Understanding the KMP Algorithm for Efficient String Pattern Matching
Fundamentals of the KMP Algorithm
The Knuth-Morris-Pratt (KMP) algorithm optimizes string matching by avoiding unnecessary re-comparisons. When a mismatch occurs, the algorithm leverages previously matched characters to determine the next starting position, rather than restarting from the beginning.
Prefix Table (Next Array)
The core of KMP lies in constructing a prefix table, also known as the failure function or next array. This table stores the length of the longest proper prefix that is also a suffix for each position in the pattern string.
Definitions:
- Prefix: A substring that starts at the first character but excludes the last character.
- Suffix: A substring that ends at the last character but excludes the first character.
For example, consider the pattern aabaaf:
a: longest equal prefix-suffix length = 0aa: longest equal prefix-suffix length = 1 (prefix 'a', suffix 'a')aab: longest equal prefix-suffix length = 0aaba: longest equal prefix-suffix length = 1aabaa: longest equal prefix-suffix length = 2 (prefix 'aa', suffix 'aa')aabaaf: longest equal prefix-suffix length = 0
The resulting prefix table is: [0, 1, 0, 1, 2, 0]
Constructing the Next Array
The construction uses two pointers: prefixLen tracks the length of the current matching prefix, while i iterates through the string.
void buildNext(int next[], const string& pattern) {
int prefixLen = 0;
next[0] = 0;
for (int i = 1; i < pattern.size(); i++) {
// Backtrack when characters don't match
while (prefixLen > 0 && pattern[i] != pattern[prefixLen]) {
prefixLen = next[prefixLen - 1];
}
// Extend prefix length when characters match
if (pattern[i] == pattern[prefixLen]) {
prefixLen++;
}
next[i] = prefixLen;
}
}
Problem: Find First Occurrence of Substring
Given a text string haystack and a pattern string needle, return the index of the first occurrence of needle in haystack, or -1 if not found.
Example:
- Input: haystack = "sadbutsad", needle = "sad"
- Output: 0
Solution Using KMP
class Solution {
public:
void buildNext(int next[], const string& pattern) {
int prefixLen = 0;
next[0] = 0;
for (int i = 1; i < pattern.size(); i++) {
while (prefixLen > 0 && pattern[i] != pattern[prefixLen]) {
prefixLen = next[prefixLen - 1];
}
if (pattern[i] == pattern[prefixLen]) {
prefixLen++;
}
next[i] = prefixLen;
}
}
int strStr(string haystack, string needle) {
if (needle.empty()) return 0;
int next[needle.size()];
buildNext(next, needle);
int patternIdx = 0;
for (int textIdx = 0; textIdx < haystack.size(); textIdx++) {
while (patternIdx > 0 && haystack[textIdx] != needle[patternIdx]) {
patternIdx = next[patternIdx - 1];
}
if (haystack[textIdx] == needle[patternIdx]) {
patternIdx++;
}
if (patternIdx == needle.size()) {
return textIdx - needle.size() + 1;
}
}
return -1;
}
};
Problem: Repeated Substring Pattern
Given a non-empty string, determine if it can be constructed by repeating a substring multiple times.

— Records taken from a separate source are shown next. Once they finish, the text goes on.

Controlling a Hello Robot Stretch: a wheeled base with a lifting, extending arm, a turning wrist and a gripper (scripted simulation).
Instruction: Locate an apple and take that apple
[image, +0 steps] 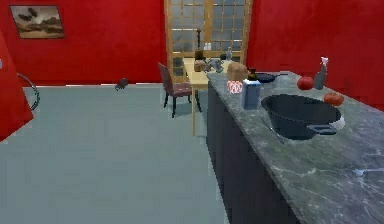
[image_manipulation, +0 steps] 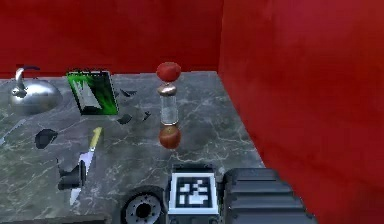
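Apple likely found, not yet taken: near red ball (image_manipulation: 170, 137) and far red ball (image_manipulation: 168, 70) lie on the grey counter (image_manipulation: 215, 140) by the red wall (image_manipulation: 300, 80), either possibly it. At the near edge sits the gripper (image_manipulation: 140, 210); whether it holds anything cannot be told.

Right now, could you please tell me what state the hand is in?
Hand: cannot be told whether it holds anything; its far end is hard to make out.
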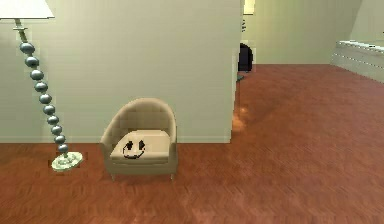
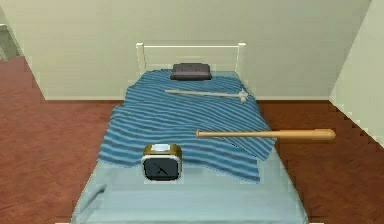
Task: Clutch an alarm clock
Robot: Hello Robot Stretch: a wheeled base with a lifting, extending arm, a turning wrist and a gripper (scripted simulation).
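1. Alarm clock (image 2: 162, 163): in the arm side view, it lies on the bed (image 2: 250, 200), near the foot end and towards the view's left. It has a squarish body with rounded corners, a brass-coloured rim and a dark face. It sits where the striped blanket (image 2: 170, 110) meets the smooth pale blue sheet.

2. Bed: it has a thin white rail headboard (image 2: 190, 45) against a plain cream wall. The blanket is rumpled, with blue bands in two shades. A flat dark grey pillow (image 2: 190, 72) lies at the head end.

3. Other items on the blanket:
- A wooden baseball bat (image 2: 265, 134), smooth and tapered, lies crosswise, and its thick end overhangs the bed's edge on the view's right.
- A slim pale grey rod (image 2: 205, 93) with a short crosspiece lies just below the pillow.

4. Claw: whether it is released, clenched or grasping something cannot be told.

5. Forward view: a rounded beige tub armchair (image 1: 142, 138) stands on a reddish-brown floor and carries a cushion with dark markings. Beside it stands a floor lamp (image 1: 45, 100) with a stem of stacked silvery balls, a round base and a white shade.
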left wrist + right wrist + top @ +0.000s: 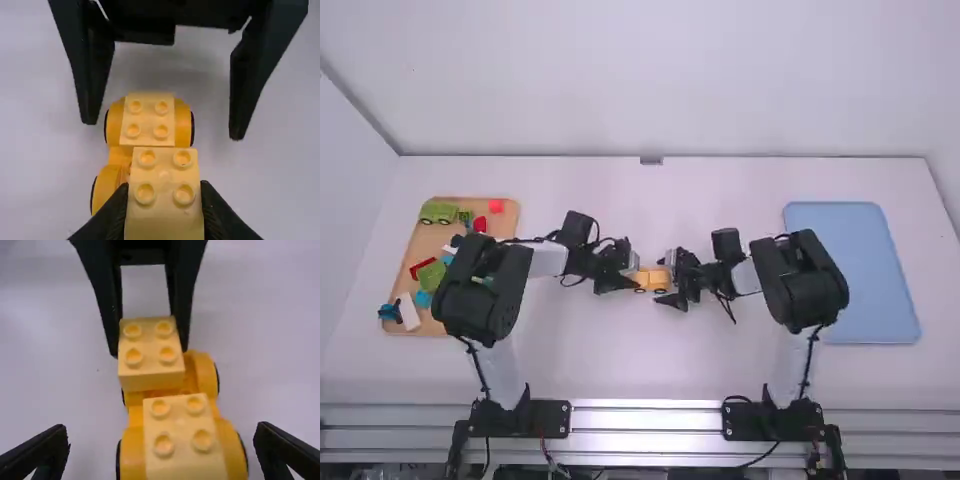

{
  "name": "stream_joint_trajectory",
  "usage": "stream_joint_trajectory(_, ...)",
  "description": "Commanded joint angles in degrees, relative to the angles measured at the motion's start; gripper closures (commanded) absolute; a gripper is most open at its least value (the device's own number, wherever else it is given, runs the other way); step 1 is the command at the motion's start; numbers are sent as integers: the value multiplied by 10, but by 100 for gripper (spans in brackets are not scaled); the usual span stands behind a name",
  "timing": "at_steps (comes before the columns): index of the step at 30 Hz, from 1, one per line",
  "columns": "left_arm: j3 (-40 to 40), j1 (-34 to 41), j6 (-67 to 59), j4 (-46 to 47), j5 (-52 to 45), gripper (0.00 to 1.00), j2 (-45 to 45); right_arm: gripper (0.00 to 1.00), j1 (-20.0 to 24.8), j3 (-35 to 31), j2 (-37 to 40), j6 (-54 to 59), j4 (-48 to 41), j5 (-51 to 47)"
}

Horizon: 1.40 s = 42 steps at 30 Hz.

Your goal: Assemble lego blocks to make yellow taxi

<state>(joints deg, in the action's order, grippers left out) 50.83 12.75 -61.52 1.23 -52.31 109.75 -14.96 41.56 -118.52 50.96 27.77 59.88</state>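
Observation:
My left gripper (628,275) and my right gripper (676,284) meet at the yellow car (660,280) mid-table. In the left wrist view my left gripper (162,212) is shut on a yellow block (164,197), held over one end of the wheeled yellow base (117,156). The right wrist view has that block (151,352) slightly askew on the base (204,372), between the left gripper's fingers. A second yellow block (185,440) sits between the wheels at the other end. Around that end my right gripper (160,450) stands open, its fingers apart from the car.
At the left, a wooden tray (510,215) holds a green vehicle (438,212) and several red, green, blue and white pieces, partly beneath the left arm. A blue tray (860,270) lies at the right, beside the right arm.

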Motion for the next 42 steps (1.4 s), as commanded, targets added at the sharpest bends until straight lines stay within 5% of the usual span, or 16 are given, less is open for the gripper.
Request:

Approach 1: String Concatenation
If a string s consists of repeated substrings, then concatenating s + s and removing the first and last characters, the original string s should appear within the result.
class Solution {
public:
bool repeatedSubstringPattern(string s) {
string doubled = s + s;
doubled.erase(doubled.begin());
doubled.erase(doubled.end() - 1);
return doubled.find(s) != string::npos;
}
};
Approach 2: KMP-Based Solution
Using the prefix table, if the last value in the next array is non-zero and the string length is divisible by the difference between the string length and this value, the string has a repeating pattern.
class Solution {
public:
void buildNext(int next[], const string& str) {
int prefixLen = 0;
next[0] = 0;
for (int i = 1; i < str.size(); i++) {
while (prefixLen > 0 && str[i] != str[prefixLen]) {
prefixLen = next[prefixLen - 1];
}
if (str[i] == str[prefixLen]) {
prefixLen++;
}
next[i] = prefixLen;
}
}
bool repeatedSubstringPattern(string s) {
if (s.empty()) return false;
int next[s.size()];
buildNext(next, s);
int len = s.size();
int lastPrefixLen = next[len - 1];
if (lastPrefixLen != 0 && len % (len - lastPrefixLen) == 0) {
return true;
}
return false;
}
};
String Operations and Techniques
Strings can be viewed as character arrays. In C, strings terminate with a null character '\0', while C++ provides the string class with a size() method for length determination.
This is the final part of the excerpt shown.